Según datos publicados por iProfesional, las colocaciones de deuda de provincias y empresas argentinas superan los 14.000 millones de dólares desde octubre pasado, impulsadas por una mejora en las condiciones financieras y una mayor demanda de inversores internacionales.
En ese escenario, Santa Cruz se encuentra en una posición particular: nunca salió al mercado y su nivel de endeudamiento es prácticamente nulo. El objetivo para la provincia es sostener un plan de obra pública que dote a la región de la infraestructura que nunca tuvo, capaz de generar empleo, mover la economía y recuperar capacidad de inversión.
El fenómeno atraviesa a gobernadores de distintos espacios políticos. Córdoba, Santa Fe, Ciudad de Buenos Aires y Entre Ríos ya consiguieron financiamiento internacional por cientos de millones de dólares. La Ciudad de Buenos Aires colocó un bono por 500 millones de dólares a diez años; Santa Fe emitió 800 millones; Córdoba avanzó con más de 700 millones y Entre Ríos trabaja en un esquema cercano a los 500 millones. El destino de esos fondos combina refinanciación de deuda con inversiones en infraestructura y desarrollo productivo.
El contexto explica buena parte de la decisión. Con el Estado nacional retirado de la financiación de obras, las provincias buscan recuperar margen de acción para evitar una mayor desaceleración económica. En Santa Cruz, el debate sobre el endeudamiento se viene dando desde la aprobación misma del Presupuesto, que contempla la necesidad de financiamiento por más de 350 mil millones de pesos.
La obra pública aparece hoy como una de las pocas herramientas con capacidad de generar impacto rápido sobre el empleo y el movimiento económico local. Constructoras, proveedores, comercios y trabajadores dependen en gran medida de la continuidad de proyectos de infraestructura. Pero un plan de esa envergadura no será posible si no se accede al mercado financiero internacional.
Una eventual toma de deuda buscaría financiar proyectos estratégicos vinculados a infraestructura vial, energía, servicios, viviendas y equipamiento urbano. La reapertura del mercado para las provincias argentinas refleja además un cambio en la percepción internacional sobre el país. Fondos de inversión y bancos vuelven a mostrar interés en bonos subnacionales argentinos, alentados por la baja del riesgo país y las expectativas de estabilización macroeconómica.

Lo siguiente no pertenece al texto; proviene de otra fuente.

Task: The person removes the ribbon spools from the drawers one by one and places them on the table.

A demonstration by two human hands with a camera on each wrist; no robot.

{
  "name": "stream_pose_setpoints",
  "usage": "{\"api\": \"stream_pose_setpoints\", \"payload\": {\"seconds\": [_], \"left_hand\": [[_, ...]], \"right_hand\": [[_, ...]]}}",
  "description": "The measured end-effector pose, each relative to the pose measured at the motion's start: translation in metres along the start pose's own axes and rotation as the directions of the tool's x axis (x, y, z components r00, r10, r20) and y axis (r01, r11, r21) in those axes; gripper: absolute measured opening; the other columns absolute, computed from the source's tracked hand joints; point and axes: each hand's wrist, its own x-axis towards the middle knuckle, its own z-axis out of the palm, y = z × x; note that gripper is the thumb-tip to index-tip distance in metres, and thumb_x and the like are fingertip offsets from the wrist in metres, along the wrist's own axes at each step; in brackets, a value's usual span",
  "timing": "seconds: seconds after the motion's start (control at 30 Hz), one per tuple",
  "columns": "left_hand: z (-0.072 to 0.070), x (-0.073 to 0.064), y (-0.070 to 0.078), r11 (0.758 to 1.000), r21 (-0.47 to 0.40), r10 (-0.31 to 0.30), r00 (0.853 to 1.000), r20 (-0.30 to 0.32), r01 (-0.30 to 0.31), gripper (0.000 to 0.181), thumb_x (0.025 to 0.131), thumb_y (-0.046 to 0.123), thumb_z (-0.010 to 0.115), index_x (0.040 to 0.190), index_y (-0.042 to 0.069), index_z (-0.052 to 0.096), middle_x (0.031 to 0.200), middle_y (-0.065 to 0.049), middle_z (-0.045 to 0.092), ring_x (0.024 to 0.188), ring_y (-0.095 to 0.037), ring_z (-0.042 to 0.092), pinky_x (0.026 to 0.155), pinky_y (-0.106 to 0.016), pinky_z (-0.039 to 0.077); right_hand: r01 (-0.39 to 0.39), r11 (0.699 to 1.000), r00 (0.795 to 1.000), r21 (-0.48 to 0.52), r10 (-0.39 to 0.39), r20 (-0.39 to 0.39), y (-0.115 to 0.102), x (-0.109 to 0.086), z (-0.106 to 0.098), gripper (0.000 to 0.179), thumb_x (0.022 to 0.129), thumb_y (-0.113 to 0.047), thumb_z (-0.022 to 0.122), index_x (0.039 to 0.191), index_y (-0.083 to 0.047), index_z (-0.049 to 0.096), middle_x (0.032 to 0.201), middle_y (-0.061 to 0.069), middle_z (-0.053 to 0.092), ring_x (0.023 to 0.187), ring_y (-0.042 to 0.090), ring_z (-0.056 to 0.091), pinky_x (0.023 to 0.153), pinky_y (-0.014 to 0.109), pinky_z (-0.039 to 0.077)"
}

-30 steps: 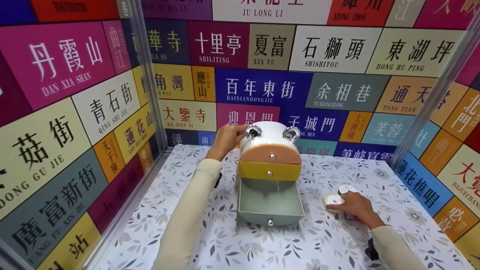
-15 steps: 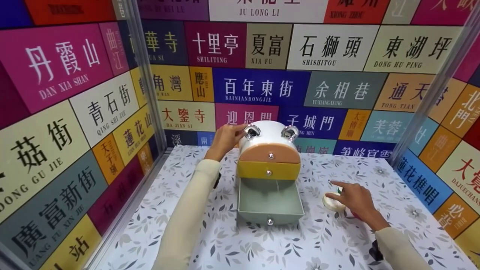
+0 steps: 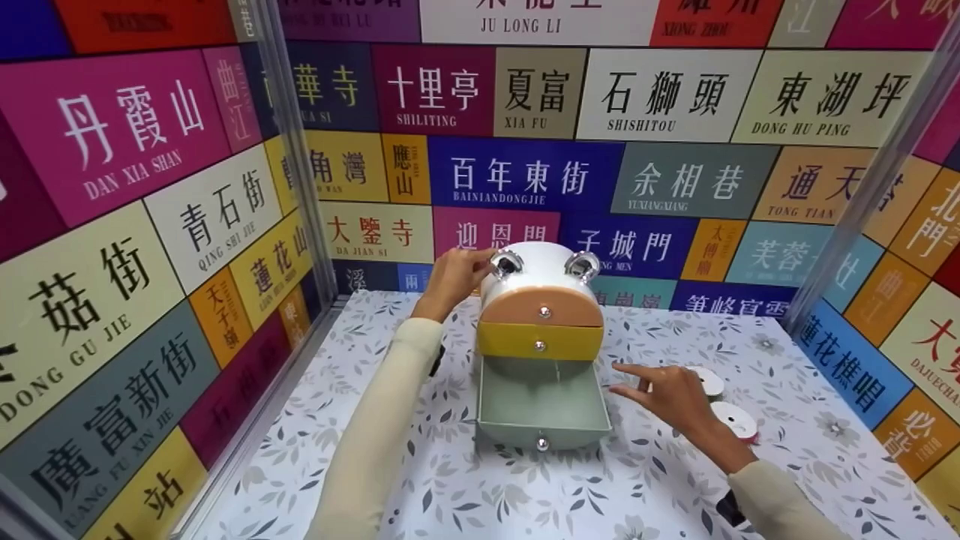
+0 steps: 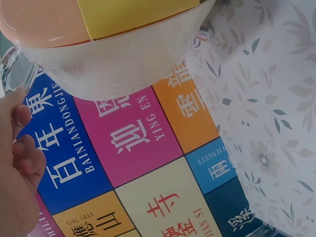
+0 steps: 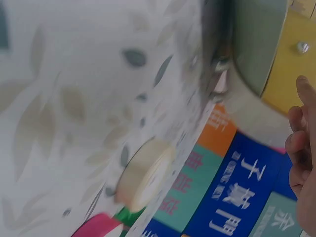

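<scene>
A small frog-shaped drawer box (image 3: 544, 264) with clear bulging eyes stands on the table. Its orange (image 3: 525, 307) and yellow drawers (image 3: 502, 341) are in, while the green bottom drawer (image 3: 517, 433) is pulled out with nothing visible inside. My left hand (image 3: 454, 279) pinches the box's left eye (image 4: 19, 71), its other fingers curled. Just right of the green drawer hovers my right hand (image 3: 675, 397), index finger and thumb stretched apart and holding nothing. Ribbon rolls lie beside and behind that hand: cream (image 5: 148, 175), green (image 5: 129, 216) and pink (image 5: 96, 226).
A white tabletop (image 3: 442, 487) with grey leaf print lies under everything. Panels (image 3: 525, 176) covered in coloured street-name signs close off the back and both sides. Metal posts (image 3: 304, 157) stand at the corners.
My right hand has let go of the ribbon rolls and moved left toward the green drawer, uncovering rolls behind it. The left hand has stayed at the box's eye.
</scene>
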Motion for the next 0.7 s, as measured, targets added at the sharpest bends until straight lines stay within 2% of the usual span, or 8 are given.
{"api": "stream_pose_setpoints", "payload": {"seconds": [0.17,0.33,0.5,0.6,0.7], "left_hand": [[0.000,0.001,0.000,1.000,0.001,0.007,1.000,-0.003,-0.007,0.033,0.099,0.028,0.073,0.132,0.028,0.074,0.085,-0.002,0.076,0.072,-0.018,0.066,0.067,-0.034,0.055],[0.000,0.001,0.000,1.000,-0.003,0.009,1.000,-0.002,-0.009,0.033,0.099,0.028,0.073,0.132,0.029,0.074,0.084,-0.003,0.076,0.073,-0.018,0.067,0.067,-0.033,0.056],[-0.002,0.001,0.000,1.000,0.004,0.011,1.000,-0.003,-0.010,0.031,0.100,0.028,0.073,0.131,0.030,0.075,0.084,-0.001,0.076,0.074,-0.018,0.068,0.069,-0.036,0.056],[-0.001,0.001,-0.001,1.000,0.005,0.002,1.000,0.002,-0.002,0.032,0.099,0.029,0.073,0.131,0.029,0.075,0.084,-0.001,0.077,0.074,-0.018,0.068,0.069,-0.036,0.055],[0.000,0.000,-0.001,1.000,0.000,-0.014,1.000,0.012,0.014,0.033,0.099,0.030,0.074,0.132,0.031,0.074,0.084,0.000,0.077,0.074,-0.016,0.067,0.068,-0.034,0.054]], "right_hand": [[0.099,0.993,0.995,0.059,-0.099,-0.002,-0.029,0.008,0.008,0.040,0.078,-0.037,0.092,0.115,-0.024,0.083,0.057,-0.013,0.062,0.044,-0.007,0.034,0.041,0.015,0.029],[0.251,0.960,0.968,0.127,-0.247,-0.047,-0.051,0.007,0.023,0.038,0.077,-0.036,0.093,0.111,-0.025,0.083,0.058,-0.015,0.064,0.047,-0.010,0.042,0.043,0.009,0.029],[0.357,0.924,0.934,0.139,-0.349,-0.083,-0.066,-0.001,0.039,0.041,0.074,-0.037,0.095,0.111,-0.027,0.083,0.049,-0.015,0.054,0.048,-0.012,0.024,0.042,0.011,0.023],[0.398,0.906,0.917,0.144,-0.393,-0.066,-0.073,-0.005,0.049,0.043,0.071,-0.037,0.096,0.111,-0.028,0.083,0.049,-0.015,0.055,0.050,-0.012,0.024,0.043,0.012,0.026],[0.419,0.897,0.908,0.141,-0.417,-0.044,-0.079,-0.010,0.056,0.046,0.070,-0.035,0.096,0.114,-0.029,0.082,0.053,-0.014,0.059,0.048,-0.009,0.034,0.044,0.014,0.035]]}}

En el caso de Santa Cruz, si avanza, el desafío será utilizar esa herramienta financiera para transformar el crédito en infraestructura concreta, generación de empleo y reactivación económica. El círculo es virtuoso: esa mayor actividad económica se traduce en mayores ingresos para el Estado y eso, a su vez, en una mejor disponibilidad de recursos corrientes para volcar a los salarios de los estatales. Porque detrás de cada emisión no sólo hay números o tasas de interés: hay una discusión mucho más profunda sobre cómo sostener crecimiento, actividad y desarrollo en un país que atraviesa uno de los períodos de ajuste más fuertes de los últimos años.